Your task is to reproduce exactly the lines that run from the beginning of the data through the line where "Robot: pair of" appears.
══ Data segment ══
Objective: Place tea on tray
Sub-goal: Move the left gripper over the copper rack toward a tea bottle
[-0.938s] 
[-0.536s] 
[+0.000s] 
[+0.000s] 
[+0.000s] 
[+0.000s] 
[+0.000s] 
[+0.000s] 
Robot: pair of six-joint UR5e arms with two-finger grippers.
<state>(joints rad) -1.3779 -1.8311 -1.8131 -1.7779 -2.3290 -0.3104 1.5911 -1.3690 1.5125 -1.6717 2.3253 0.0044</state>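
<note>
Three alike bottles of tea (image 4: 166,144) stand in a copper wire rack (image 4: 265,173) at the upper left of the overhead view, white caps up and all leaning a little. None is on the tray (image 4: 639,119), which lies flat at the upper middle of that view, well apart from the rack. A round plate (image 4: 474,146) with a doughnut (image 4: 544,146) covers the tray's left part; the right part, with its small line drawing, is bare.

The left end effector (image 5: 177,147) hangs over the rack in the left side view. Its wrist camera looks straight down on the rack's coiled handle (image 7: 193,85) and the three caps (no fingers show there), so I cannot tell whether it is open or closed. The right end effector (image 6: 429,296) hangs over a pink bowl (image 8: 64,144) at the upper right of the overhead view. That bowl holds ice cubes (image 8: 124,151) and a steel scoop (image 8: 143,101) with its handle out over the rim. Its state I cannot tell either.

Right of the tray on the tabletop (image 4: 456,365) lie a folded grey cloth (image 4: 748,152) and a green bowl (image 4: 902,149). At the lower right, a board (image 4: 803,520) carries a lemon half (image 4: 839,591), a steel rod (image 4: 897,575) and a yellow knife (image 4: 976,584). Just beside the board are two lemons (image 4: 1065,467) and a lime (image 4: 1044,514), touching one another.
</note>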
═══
- Solution -
Objective: Place tea on tray
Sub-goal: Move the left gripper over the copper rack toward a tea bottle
[-0.938s] 
[-0.536s] 
[+0.000s] 
[+0.000s] 
[+0.000s] 
[+0.000s] 
[+0.000s] 
[+0.000s] 
Robot: pair of six-joint UR5e arms with two-finger grippers.

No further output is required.